К тому же муж как-то незаметно охладел и замкнулся. И с матерью своей проводил времени больше, чем с Любой. Стоило ей появиться там, где до этого оживленно беседовали мать и сын, разговор тут же стихал, и наступала неловкая тишина. Люба все чаще чувствовала себя лишней в их доме. На ее робкие просьбы уйти жить в съемную квартиру муж реагировал категорическим отказом. Сначала просто просил потерпеть. Потом стал упрекать, что она не способна найти общий язык с его мамой и обостряет там, где не надо. Вода камень точит. В один прекрасный день, когда в отсутствие мужа свекровь вновь затянула любимую «песню» о своей тяжелой доле и о том, как не повезло в жизни ее сыну с такой женой, Любаша просто не выдержала и стала собирать свои вещи.

Это был переломный момент в ее жизни: она понимала, что жить здесь больше не сможет, она ждала, что скажет на это ее любимый человек. Муж, вернувшись с работы и застав жену на чемоданах, к великому ее удивлению, отреагировал на все довольно сдержанно и даже отстраненно. Свекровь, не ожидавшая, что в несмелой до этих пор женщине будет столько решимости уйти, опешила и даже попыталась ее остановить. Но любимый муж сказал: «Оставь ее, мама, пусть идет. Она же тебе никогда не нравилась. Я устал от такой жизни, я больше ничего не хочу».

Идти Любе было особо некуда: близких друзей в городе она так и не завела, а к родне напрашиваться было неудобно. На первое время ее приютила давняя подруга по институту. Выслушала, пожалела, пообещала что-нибудь придумать. Через каких-то знакомых пыталась пробить комнату в общежитии семейного типа. Но помимо сбора необходимых бумаг и справок, там требовалось дать кругленькую сумму «на лапу» коменданту. Своих сбережений у Любы не было, деньги, оставшиеся после получки, таяли на глазах. Просить помощи у бывшего мужа не позволяла гордость. В довершение ко всему, совсем скоро Люба узнала, что беременна. Она поняла, что одна с малышом в городе не проживет, не сможет, не осилит. Не оставалось ничего, кроме как вернуться в село, к своим. Там Ванечка и родился. Бывший муж никогда больше не объявлялся и в жизни сына участия не принимал. Через два года старенькие родители умерли один за другим, и осталась Любаша совсем одна.

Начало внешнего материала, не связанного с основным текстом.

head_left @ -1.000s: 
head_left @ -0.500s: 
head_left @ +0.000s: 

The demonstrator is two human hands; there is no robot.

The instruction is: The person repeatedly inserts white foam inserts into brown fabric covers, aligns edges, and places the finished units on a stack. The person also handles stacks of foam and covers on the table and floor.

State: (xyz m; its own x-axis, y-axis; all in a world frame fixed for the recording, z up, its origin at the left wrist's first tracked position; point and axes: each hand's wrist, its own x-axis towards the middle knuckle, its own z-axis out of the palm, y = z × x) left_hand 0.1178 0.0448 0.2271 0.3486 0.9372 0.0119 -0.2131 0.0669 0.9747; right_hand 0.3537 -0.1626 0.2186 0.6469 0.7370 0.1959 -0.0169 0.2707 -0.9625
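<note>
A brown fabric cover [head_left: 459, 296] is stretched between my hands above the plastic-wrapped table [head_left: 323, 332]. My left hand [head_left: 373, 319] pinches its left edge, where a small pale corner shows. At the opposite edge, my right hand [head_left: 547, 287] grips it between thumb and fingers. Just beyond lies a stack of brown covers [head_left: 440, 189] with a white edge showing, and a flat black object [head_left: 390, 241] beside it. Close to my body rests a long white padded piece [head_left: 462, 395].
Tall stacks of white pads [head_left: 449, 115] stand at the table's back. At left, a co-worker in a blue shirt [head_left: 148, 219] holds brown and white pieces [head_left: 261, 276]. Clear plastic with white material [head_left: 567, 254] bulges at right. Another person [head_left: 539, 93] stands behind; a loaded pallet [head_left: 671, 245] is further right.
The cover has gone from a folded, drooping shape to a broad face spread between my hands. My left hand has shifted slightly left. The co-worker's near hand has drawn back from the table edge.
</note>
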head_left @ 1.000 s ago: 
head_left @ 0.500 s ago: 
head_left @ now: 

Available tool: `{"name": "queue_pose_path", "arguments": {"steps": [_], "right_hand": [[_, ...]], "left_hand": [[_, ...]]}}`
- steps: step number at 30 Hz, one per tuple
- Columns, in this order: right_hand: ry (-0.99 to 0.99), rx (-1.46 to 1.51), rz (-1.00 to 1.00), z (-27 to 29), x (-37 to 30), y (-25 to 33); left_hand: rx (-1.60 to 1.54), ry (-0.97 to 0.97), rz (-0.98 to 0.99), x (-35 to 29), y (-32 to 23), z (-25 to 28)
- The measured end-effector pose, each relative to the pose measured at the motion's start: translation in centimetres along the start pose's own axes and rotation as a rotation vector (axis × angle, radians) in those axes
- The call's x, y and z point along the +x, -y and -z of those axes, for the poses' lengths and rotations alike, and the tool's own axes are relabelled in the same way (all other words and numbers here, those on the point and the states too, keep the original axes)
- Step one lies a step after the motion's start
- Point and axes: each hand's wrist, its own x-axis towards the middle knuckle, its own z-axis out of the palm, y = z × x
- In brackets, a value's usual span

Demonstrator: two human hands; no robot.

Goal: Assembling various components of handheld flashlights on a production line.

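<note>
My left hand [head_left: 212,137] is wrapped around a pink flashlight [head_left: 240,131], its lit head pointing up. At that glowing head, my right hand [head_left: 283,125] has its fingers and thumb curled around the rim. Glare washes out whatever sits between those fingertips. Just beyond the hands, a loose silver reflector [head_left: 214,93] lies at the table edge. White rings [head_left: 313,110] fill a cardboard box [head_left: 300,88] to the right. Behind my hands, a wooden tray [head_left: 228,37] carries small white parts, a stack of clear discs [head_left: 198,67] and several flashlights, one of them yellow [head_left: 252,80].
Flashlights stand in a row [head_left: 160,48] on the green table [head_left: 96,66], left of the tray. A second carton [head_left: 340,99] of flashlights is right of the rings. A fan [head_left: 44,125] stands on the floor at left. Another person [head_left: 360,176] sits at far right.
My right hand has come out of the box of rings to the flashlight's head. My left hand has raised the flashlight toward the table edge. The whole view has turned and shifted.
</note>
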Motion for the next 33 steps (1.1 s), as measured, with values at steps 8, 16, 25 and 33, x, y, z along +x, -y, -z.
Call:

Работала в единственной сохранившейся от бывшего колхоза полевой бригаде, растила сына и никаких чудес от жизни не ждала. Урок был усвоен на «отлично»: чудес не бывает.

О своем родном отце Ванечка никогда не спрашивал. То ли оттого, что возрастом еще был мал для таких вопросов, то ли оттого, что таких, как он, росших без отца, в селе было еще пять штук. Когда не одному тебе чего-то в жизни не досталось, то вроде и не так обидно.

Ходил Ванька всегда аккуратно одетый и чистенький, носил дедову кепку, которая была не по размеру и постоянно сваливалась на его курносый нос. Из-под козырька выглядывали хитрющие и пытливые глазенки, на щеках играл здоровый румянец, на затылке курчавились белокурые локоны. Не ребенок – ангел, с таких, наверное, в деревенских церквях пишут златовласых херувимчиков.

За Алексеем Ванечка ходил всюду, где только можно было. С утра до вечера пропадал с ним то в мастерской, то в его доме. Помогал поднести инструменты, поднять упавшую деталь или смести стружки в большую кучу. Слушался, боялся сделать что-нибудь не так и ненароком огорчить дядю Лёшу. Внимал его историям с открытым ртом, будто завороженный, да и вообще глядел на Трошина так, будто тот был великим чародеем и в любой момент мог достать из-за пазухи перо Жар-Птицы.

И Алексей парнишку не отгонял, не в тягость он ему был. Не раз, бывало, засиживался Ванечка в гостях и незаметно засыпал прямо на крыльце или на бревне у дома. Тогда Алексей перекладывал мальчика на свою кровать и ставил чайник. Приходила Любаша за сыном, да и оставалась почаевничать, поговорить, послушать. Когда дома никто не ждет и спешить некуда, отчего бы не остаться?